They are human beings. Who suffer and play. Who grieve and sway to melodies.
As Emily Thome or Brian Walker will tell you, they are often delightful, no matter how hungry or destitute, no matter how they cannot see a future. On this night, Laverne with his one leg and two hands showed up hungry but gave more than he received.
The meal was half over at The Lord’s Diner when Shirrick Darnell and his father, LaVerne, approached that piano at the head of the dining hall.
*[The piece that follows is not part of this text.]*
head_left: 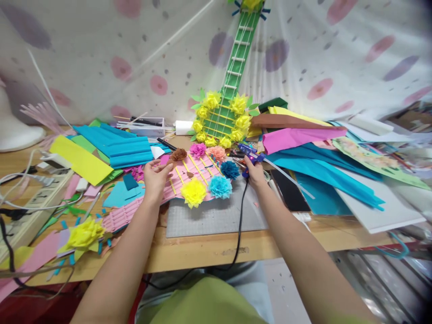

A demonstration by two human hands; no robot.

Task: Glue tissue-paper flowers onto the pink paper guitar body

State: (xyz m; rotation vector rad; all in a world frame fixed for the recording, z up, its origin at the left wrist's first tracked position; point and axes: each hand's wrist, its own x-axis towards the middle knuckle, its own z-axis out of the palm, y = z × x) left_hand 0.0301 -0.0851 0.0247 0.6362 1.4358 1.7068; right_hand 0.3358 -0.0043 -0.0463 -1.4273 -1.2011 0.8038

Laverne, age 65, scooted his butt from his wheelchair onto the piano seat. He adjusted his short-brimmed cowboy hat and gave everybody a little grin.
He began to play.
His work-stained hands (he and his son are window-tinters when they can find work) pounded keys deftly and ferociously, up and down the board, notes cascading, ascending, descending. People stopped eating for a bit, though being hungry, they resumed. Gospel, country, rock ‘n’ roll, blues and more, done effortlessly, hands flying, crossing each other sometimes, and sometimes shifting to the lower bass keys to play out a stanza.
Listening were people black, brown and white, old and young. Abled and those with disabilities.
Laverne opened with “Amazing Grace.” Shirrick joined in, singing confidently while sitting in his father’s wheelchair.
A lanky young guy from Kenya, Hassan Melelek, put down his fork and sang along with Shirrick from a table away. Shirrick sang and nodded to Hassan to acknowledge him. Others sang across the room, some of them just mouthing the lyrics.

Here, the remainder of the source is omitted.